Zes weken zweefde hij aan de rand van de dood, en zes weken lang kwam Carie niet uit de kleren om te slapen, maar baadde en friste zich alleen maar 's morgens en 's avonds op, en zat naast hem en verpleegde hem. De dokter verbaasde zich over haar vitaliteit. Gedurende die hete, vochtige dagen van de late zomer en de vroege herfst hield zij zich frisch in witte japonnen, met een lint om de hals, met haar glanzend haar onberispelijk gegolfd, en met een kalm en zeker hart. Zij was volkomen vastbesloten dat Andrew niet zou sterven aan het begin van de loopbaan die hij zich gekozen had. Bovendien moest zij aan het nog ongeboren kind denken. Terwille daarvan moest zij niet toegeven aan angst en vrees. Een groot deel van de tijd was Andrew buiten kennis, en zij had een bediende om haar te helpen hem vast te houden en zij baadde hem met koud water, totdat hij rustig werd. Zij werd beloond, want hij herstelde, ofschoon later de spieren van zijn armen en schouders steeds aangedaan waren, zodat hij zich nimmer zo gemakkelijk bewegen kon.

Toen de koele dagen van de late herfst kwamen waren zij allen weer terug in Soe Tsjeoe en was haar eerste dochtertje Maude geboren. Het was een klein, dik, lief kindje, heel blank van huid en met bruine ogen en blond krulhaar. Dat was een gelukkige winter met de twee kinderen. Edwin was verbazend gegroeid en begon te praten en te zingen, en Carie had er pleizier in, om het kleintje in de wieg te leggen en Edwin naast het orgel te laten staan, terwijl zij voor hem speelde en zong. De baby luisterde met wijd open ogen, en Edwin ontwikkelde een helder, welluidend stemmetje.

Carie was de vrolijkste moeder die men zich denken kan. Hier en daar uit haar weinige boeken en tijdschriften en uit haar eigen hoofd bracht zij rijmpjes en liedjes bij elkaar en zij vervulde het leven van haar kinderen met vrolijkheid, zodat toen zij later terug zagen en als volwassenen zich rekenschap gaven, wat een eenzame en nauwbesloten omgeving hen omringd had, zij zich toch van geen tekort bewust waren, omdat zij haar rijk gezelschap gehad hadden.
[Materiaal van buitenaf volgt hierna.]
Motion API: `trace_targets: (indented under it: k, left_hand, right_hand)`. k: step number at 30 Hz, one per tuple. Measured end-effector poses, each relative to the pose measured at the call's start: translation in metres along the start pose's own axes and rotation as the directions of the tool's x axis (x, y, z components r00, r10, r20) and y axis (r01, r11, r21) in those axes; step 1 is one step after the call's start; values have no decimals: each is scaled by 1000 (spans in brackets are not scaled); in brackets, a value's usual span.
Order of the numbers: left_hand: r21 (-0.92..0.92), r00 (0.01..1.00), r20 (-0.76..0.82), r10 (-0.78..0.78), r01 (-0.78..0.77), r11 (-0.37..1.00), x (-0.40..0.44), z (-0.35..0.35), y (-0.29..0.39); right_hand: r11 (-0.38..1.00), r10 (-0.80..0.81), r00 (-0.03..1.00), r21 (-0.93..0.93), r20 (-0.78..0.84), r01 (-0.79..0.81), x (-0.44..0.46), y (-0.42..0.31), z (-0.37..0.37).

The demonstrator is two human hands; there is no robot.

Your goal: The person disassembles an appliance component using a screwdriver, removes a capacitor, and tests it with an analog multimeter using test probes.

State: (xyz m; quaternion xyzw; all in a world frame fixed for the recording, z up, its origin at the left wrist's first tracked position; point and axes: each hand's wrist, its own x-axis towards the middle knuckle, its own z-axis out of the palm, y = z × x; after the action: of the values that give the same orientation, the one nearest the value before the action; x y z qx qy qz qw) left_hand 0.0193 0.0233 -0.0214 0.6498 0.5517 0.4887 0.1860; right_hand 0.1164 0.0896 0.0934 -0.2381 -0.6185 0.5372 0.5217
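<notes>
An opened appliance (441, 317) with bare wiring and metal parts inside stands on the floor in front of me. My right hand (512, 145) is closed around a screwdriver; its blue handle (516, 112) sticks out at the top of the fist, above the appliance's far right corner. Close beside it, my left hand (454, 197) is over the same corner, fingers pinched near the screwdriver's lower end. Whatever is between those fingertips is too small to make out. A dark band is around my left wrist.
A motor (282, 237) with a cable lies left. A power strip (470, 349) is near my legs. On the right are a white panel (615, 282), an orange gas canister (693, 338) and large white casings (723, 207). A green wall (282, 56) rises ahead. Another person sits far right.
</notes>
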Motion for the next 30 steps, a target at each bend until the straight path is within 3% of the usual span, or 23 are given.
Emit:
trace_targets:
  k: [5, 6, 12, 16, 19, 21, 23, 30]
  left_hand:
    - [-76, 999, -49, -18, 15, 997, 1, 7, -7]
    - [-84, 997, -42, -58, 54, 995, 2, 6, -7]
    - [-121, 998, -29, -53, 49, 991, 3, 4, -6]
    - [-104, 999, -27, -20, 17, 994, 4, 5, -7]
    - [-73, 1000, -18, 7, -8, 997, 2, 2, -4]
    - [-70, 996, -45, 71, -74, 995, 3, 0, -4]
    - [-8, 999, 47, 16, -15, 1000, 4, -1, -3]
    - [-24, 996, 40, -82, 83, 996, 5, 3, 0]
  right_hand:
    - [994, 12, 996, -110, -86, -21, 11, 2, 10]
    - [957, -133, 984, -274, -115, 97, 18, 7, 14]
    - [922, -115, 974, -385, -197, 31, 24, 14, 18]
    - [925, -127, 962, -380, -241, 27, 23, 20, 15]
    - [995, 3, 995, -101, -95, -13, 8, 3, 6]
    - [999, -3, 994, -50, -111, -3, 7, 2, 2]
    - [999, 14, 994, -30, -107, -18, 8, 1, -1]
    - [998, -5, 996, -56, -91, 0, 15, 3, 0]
Gedurende die winter beperkte zij haar leven in de eerste plaats tot haar kinderen, en door de grotere ondervinding van het moederschap begon zij dieper in zich zelf te leven. Zij begon weer aan de oude overpeinzingen over God. Door al die jaren had zij uitgezien naar een teken van God, een bepaald teken van goedkeuring; en niets was er gekomen. Nimmer kon zij er zeker van zijn dat de opvolgende aandoeningen van haar eigen hart, uit een andere bron kwamen dan uit haar eigen hart en verlangen. God daalde nimmer tot haar af met zichtbaar geluid of beweging. Maar na een tijd scheen het haar toe, dat haar kleine kinderen haar veel leerden van dien God waarop zij hoopte — hun afhankelijkheid van haar, hun gezichtjes naar haar toegewend om haar stemming te peilen, huns vastgeklemde handjes — tot aan het eind van haar leven zeide zij: „Hoeveel meer hebben zij mij geleerd, dan ik hun ooit zou kunnen leren!" Zij zat dan in overpeinzing en zeide ten slotte, „ik veronderstel dat wij God's voornemens even weinig kennen als die kinderen de mijne, zelfs mijn plannen voor hen. Zij vertrouwden mij ten volle, verzekerd van mijn liefde, en daarom bereid te geloven, dat ik alles het besta wist. Ik denk dat dat de wijze is, zoals wij God behoren te zien — eenvoudig te vertrouwen dat Hij er is en voor ons zorgt".